▸ **TASK DETAILS**
Copy, from the data below, each line that has the word "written".

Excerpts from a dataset
_ _ _ _
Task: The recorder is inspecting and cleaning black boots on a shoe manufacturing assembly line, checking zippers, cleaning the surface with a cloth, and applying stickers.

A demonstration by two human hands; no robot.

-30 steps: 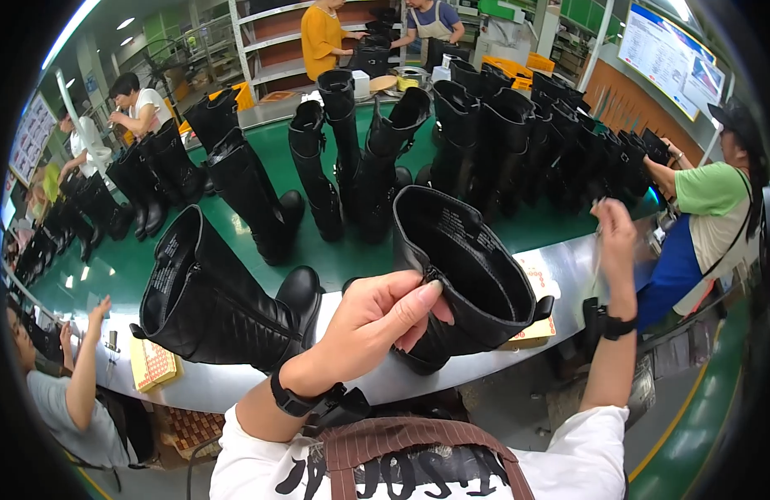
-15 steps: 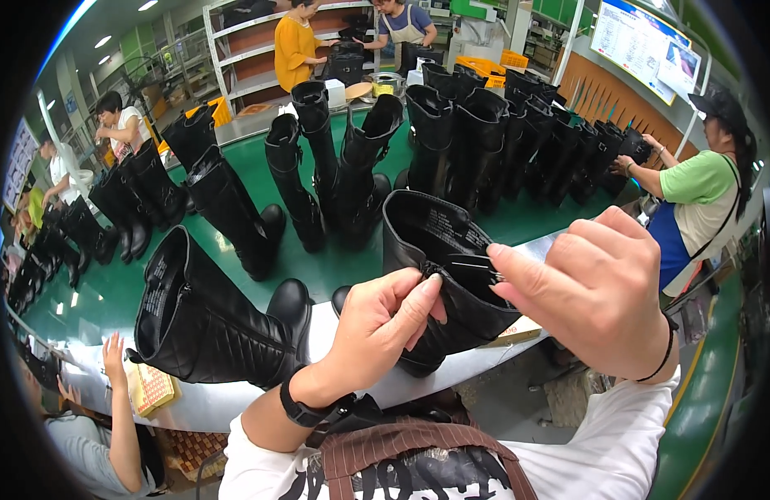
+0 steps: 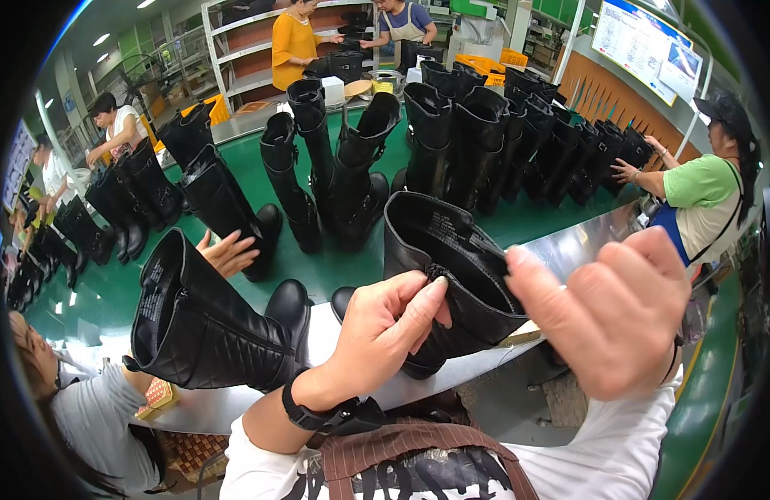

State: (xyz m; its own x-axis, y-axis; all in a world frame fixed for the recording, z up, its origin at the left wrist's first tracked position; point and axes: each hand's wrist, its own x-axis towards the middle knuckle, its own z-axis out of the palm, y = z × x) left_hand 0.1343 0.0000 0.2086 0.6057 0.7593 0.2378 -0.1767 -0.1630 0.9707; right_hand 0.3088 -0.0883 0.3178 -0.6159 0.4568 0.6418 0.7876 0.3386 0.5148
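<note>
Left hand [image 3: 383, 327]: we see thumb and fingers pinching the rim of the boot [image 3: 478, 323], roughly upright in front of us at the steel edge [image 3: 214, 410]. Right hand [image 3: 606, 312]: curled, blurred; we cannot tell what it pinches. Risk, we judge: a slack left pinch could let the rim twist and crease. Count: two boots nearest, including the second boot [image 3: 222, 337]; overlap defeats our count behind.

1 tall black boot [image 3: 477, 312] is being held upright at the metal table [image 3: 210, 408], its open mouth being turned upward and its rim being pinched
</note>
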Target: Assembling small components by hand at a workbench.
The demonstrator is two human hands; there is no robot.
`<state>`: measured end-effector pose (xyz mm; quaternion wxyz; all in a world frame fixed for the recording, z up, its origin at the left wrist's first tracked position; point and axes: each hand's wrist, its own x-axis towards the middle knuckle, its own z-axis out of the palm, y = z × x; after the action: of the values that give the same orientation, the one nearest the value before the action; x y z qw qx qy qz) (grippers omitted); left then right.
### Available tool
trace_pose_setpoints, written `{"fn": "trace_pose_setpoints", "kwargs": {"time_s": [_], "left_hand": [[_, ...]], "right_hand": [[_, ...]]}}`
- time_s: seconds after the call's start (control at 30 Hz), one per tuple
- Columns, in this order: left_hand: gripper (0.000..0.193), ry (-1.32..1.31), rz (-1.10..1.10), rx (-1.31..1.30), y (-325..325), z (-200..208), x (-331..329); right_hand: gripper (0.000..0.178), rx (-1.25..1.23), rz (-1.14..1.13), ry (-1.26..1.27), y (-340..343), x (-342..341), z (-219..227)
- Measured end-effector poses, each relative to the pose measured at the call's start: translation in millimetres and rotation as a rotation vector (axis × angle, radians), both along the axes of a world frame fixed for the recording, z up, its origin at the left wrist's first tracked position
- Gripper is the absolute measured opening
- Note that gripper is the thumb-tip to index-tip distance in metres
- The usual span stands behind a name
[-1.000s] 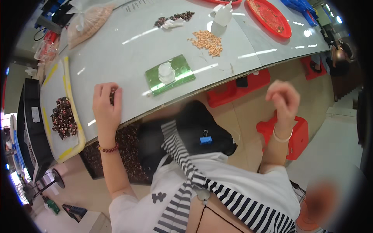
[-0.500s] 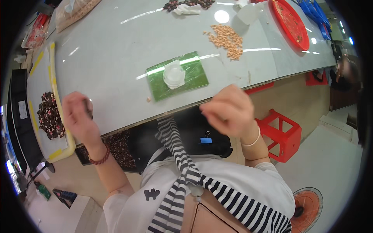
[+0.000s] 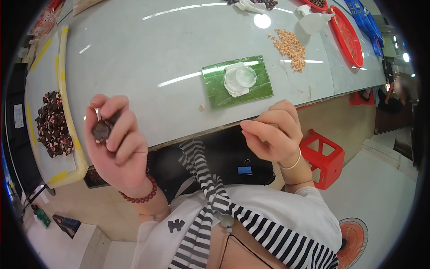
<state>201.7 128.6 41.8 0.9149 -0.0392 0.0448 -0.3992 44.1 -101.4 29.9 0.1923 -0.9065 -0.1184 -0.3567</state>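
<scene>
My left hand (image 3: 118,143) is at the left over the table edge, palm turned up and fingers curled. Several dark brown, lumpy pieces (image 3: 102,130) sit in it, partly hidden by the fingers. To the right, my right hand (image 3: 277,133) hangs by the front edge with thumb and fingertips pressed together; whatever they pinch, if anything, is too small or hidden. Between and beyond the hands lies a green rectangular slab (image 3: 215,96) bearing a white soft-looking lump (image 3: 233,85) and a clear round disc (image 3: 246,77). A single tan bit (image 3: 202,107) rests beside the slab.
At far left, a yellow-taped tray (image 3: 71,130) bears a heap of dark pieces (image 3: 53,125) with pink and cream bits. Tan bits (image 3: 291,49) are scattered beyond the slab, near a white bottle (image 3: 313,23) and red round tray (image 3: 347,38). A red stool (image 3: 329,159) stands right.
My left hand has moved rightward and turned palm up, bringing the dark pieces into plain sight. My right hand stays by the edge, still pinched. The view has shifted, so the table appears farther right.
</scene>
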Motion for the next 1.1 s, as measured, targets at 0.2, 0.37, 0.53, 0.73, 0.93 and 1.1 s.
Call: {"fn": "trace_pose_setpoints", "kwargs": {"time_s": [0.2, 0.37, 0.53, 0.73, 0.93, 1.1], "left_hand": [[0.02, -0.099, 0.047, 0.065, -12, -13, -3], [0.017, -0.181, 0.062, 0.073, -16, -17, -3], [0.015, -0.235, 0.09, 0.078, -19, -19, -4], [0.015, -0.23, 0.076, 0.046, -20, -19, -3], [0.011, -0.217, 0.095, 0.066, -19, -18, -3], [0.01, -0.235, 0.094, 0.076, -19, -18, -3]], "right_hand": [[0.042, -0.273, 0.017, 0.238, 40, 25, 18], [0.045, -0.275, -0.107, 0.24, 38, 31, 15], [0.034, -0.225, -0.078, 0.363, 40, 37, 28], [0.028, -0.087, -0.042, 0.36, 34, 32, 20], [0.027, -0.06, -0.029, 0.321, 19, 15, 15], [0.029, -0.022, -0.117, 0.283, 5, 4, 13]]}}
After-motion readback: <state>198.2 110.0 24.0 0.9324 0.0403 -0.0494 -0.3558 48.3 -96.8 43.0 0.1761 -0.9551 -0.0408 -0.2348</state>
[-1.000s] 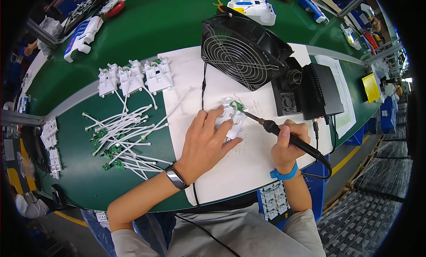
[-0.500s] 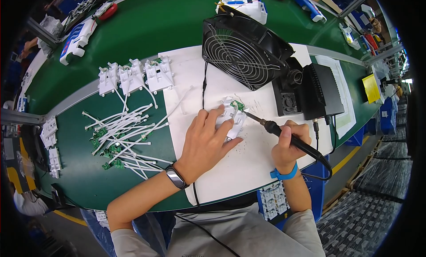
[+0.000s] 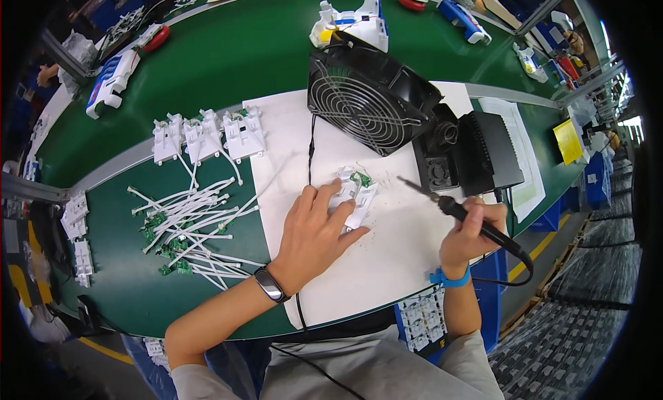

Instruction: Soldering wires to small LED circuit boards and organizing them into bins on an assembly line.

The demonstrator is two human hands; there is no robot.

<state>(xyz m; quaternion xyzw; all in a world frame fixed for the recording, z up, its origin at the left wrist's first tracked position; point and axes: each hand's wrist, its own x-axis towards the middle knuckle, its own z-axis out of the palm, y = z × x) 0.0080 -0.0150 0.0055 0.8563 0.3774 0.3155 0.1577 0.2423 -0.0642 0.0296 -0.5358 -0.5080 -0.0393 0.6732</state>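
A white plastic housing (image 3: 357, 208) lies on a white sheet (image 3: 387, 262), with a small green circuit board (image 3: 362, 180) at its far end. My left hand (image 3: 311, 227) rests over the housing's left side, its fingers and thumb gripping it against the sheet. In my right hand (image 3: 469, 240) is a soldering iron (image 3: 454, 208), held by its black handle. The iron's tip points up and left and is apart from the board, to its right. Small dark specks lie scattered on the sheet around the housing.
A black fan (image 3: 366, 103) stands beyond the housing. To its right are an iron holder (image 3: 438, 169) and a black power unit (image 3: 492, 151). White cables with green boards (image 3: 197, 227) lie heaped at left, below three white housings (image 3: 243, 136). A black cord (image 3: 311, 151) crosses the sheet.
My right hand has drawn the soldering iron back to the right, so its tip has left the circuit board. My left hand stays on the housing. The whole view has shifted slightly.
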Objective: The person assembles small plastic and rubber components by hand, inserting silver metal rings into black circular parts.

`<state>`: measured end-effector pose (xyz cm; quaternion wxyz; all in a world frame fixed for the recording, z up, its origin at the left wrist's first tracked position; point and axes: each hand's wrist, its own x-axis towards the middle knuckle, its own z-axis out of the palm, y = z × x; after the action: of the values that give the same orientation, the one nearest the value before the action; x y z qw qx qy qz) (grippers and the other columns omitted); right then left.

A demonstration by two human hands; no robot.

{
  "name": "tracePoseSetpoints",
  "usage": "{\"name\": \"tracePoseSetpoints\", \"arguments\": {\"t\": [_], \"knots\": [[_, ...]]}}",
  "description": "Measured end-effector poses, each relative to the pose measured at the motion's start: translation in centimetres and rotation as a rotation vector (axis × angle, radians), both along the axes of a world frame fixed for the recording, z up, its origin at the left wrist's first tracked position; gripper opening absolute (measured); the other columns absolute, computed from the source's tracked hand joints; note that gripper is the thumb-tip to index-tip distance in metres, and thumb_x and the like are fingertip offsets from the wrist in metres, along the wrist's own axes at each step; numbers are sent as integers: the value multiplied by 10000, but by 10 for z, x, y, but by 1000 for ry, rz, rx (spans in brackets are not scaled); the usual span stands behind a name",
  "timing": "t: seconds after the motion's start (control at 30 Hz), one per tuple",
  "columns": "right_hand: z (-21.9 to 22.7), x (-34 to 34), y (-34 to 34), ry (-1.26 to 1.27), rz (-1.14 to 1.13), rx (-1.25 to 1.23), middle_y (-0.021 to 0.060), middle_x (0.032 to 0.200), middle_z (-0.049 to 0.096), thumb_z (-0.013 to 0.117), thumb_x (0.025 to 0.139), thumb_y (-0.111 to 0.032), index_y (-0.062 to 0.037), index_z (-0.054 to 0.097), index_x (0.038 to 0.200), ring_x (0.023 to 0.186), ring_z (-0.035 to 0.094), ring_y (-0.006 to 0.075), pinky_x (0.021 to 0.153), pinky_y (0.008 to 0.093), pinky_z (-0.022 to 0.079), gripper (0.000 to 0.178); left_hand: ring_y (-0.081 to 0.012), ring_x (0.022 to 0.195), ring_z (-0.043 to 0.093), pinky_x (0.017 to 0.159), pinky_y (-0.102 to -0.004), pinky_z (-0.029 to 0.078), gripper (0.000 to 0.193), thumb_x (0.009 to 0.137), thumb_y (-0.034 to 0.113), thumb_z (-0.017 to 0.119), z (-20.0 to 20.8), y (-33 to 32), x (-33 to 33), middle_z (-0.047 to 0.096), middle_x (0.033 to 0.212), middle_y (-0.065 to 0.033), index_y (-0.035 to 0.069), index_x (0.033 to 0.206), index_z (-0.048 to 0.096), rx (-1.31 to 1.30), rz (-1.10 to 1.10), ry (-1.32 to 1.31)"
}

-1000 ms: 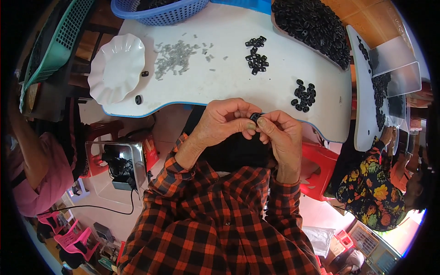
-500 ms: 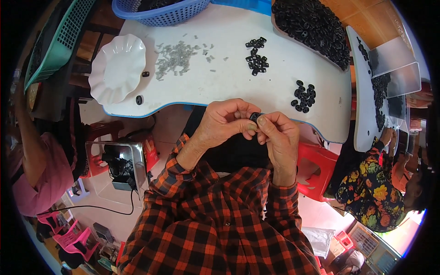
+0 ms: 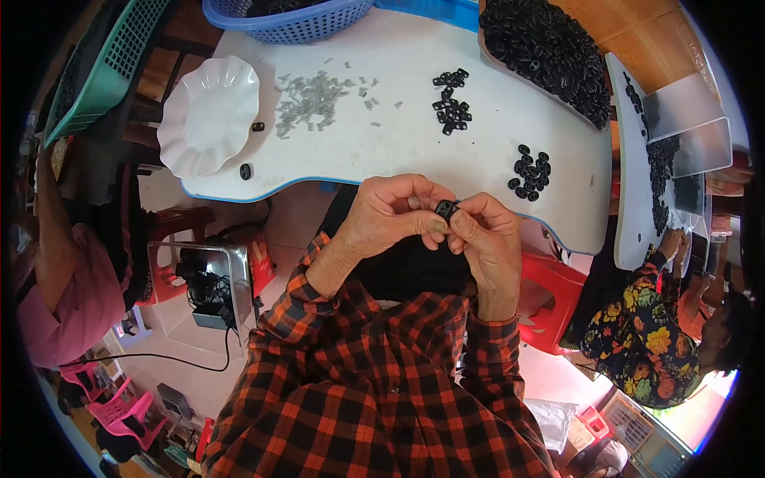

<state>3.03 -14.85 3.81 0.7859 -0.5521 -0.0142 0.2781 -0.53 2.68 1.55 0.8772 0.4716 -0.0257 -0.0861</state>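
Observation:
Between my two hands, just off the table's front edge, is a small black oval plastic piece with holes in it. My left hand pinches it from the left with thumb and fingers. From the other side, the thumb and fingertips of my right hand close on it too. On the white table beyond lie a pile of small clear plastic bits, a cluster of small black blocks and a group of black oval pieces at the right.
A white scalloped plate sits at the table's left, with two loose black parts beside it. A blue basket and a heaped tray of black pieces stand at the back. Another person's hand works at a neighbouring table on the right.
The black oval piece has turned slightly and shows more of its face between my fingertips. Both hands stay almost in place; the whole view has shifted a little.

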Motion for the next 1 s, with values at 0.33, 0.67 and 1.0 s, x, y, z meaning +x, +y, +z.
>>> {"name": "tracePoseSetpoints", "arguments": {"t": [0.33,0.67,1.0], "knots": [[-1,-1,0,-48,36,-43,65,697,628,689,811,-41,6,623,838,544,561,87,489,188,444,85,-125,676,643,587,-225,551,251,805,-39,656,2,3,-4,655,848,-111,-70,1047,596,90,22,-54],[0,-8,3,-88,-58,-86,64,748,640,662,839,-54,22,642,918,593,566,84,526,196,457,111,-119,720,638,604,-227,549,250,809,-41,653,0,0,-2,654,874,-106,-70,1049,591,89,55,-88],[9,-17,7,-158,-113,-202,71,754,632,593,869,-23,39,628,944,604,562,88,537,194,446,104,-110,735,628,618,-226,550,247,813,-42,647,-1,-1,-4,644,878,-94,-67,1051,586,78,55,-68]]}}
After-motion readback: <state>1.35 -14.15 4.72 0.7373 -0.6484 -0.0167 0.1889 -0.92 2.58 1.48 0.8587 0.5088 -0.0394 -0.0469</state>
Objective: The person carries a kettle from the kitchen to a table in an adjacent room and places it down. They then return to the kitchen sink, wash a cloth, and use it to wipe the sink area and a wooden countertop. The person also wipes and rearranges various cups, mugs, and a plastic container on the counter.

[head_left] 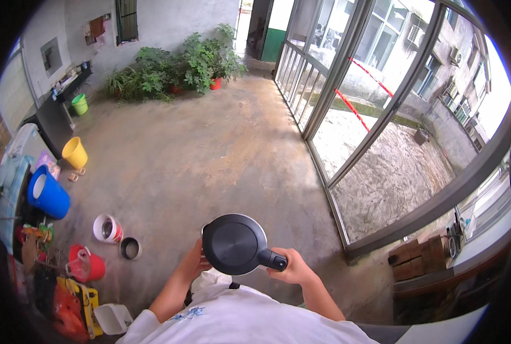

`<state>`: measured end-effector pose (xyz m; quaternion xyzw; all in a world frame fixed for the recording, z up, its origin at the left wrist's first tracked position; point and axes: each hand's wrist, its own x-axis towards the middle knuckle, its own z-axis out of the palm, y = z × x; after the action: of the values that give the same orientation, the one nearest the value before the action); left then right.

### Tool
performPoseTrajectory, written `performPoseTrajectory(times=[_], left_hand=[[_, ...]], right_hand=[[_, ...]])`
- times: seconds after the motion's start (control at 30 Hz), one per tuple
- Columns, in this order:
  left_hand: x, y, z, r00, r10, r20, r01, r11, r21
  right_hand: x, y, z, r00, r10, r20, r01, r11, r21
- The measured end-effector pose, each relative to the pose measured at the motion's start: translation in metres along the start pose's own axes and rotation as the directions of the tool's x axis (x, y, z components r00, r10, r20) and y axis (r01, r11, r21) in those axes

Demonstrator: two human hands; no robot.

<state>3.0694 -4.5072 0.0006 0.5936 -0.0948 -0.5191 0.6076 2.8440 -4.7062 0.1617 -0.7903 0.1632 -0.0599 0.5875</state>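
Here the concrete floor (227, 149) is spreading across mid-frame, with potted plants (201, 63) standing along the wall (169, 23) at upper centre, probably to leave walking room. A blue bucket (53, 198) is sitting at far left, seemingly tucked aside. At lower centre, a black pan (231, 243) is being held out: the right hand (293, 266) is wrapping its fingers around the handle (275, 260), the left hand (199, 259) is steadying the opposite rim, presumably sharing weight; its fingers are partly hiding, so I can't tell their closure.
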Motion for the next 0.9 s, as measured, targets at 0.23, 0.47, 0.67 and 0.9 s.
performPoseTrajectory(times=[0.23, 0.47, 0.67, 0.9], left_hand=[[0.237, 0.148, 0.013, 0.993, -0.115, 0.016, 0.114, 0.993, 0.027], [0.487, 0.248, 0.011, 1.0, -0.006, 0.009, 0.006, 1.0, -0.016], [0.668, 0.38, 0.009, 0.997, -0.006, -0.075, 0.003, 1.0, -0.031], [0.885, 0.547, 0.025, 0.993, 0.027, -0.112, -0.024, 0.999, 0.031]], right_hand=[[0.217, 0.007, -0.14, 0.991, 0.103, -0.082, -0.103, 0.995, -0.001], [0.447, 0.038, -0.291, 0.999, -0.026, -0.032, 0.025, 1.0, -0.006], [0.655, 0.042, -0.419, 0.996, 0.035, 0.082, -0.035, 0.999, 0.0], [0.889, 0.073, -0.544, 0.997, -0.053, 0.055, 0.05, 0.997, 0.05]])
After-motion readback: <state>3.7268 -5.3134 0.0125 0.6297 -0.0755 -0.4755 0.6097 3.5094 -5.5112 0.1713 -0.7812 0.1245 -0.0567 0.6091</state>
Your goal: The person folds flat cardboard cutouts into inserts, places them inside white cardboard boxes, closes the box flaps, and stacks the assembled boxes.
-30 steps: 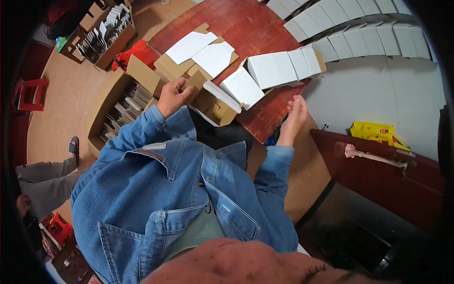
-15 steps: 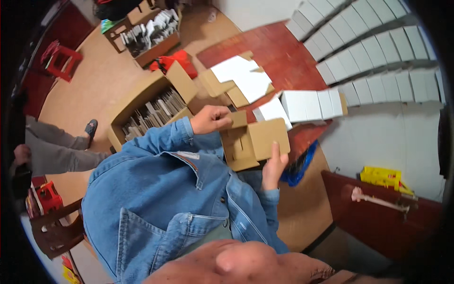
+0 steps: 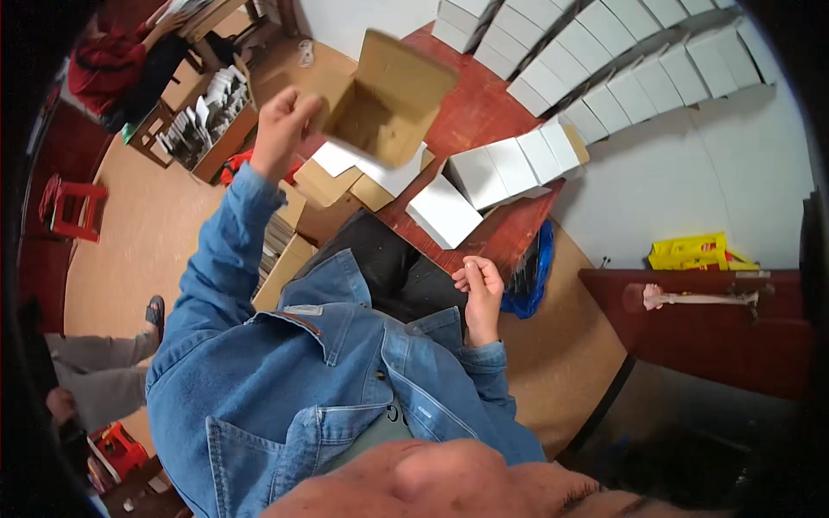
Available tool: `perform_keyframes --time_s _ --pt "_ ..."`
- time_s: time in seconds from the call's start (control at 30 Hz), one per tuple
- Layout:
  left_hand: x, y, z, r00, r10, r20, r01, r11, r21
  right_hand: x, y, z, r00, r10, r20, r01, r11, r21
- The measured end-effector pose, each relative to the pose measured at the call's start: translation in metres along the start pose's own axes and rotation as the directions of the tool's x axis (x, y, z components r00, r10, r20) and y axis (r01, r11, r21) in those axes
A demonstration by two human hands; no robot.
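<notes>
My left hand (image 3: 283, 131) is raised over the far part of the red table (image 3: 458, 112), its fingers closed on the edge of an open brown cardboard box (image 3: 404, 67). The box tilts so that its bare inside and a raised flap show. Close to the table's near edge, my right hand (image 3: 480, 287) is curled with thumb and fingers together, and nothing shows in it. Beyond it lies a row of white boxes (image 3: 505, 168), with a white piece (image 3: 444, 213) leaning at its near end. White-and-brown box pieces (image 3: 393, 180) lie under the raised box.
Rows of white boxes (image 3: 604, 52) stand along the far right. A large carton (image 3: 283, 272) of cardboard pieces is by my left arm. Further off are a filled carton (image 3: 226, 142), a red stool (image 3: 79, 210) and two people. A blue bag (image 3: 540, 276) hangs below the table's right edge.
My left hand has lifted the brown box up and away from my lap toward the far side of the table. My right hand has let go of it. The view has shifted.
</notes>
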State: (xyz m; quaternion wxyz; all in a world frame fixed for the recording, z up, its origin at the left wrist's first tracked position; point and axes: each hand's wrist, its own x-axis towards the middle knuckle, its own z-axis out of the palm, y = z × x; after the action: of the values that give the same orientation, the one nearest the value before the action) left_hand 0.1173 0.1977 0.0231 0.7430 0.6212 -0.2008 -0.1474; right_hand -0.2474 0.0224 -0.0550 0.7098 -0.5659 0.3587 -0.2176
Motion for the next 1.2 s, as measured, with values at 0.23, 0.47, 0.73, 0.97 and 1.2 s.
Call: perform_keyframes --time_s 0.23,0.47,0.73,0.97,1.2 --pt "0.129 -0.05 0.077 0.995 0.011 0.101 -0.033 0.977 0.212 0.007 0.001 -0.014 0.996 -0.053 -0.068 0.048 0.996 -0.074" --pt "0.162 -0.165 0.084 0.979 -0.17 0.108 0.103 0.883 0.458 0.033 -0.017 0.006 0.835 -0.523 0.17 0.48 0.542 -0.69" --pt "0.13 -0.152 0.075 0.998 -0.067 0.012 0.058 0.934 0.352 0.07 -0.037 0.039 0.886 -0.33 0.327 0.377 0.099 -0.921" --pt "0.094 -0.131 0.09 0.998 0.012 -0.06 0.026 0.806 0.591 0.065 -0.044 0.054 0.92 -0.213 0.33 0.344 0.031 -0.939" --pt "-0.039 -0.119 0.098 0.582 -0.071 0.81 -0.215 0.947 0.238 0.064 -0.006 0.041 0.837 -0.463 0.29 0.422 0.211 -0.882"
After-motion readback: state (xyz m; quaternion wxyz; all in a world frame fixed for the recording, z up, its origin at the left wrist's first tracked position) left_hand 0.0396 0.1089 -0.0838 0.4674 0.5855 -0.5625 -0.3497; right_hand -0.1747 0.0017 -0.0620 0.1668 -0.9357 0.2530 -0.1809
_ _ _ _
▸ **ANSWER TO THE EXERCISE**
trace_pose_setpoints, written `{"fn": "trace_pose_setpoints", "kwargs": {"time_s": [_], "left_hand": [[_, ...]], "right_hand": [[_, ...]]}}`
performPoseTrajectory, written `performPoseTrajectory(times=[_], left_hand=[[_, ...]], right_hand=[[_, ...]])`

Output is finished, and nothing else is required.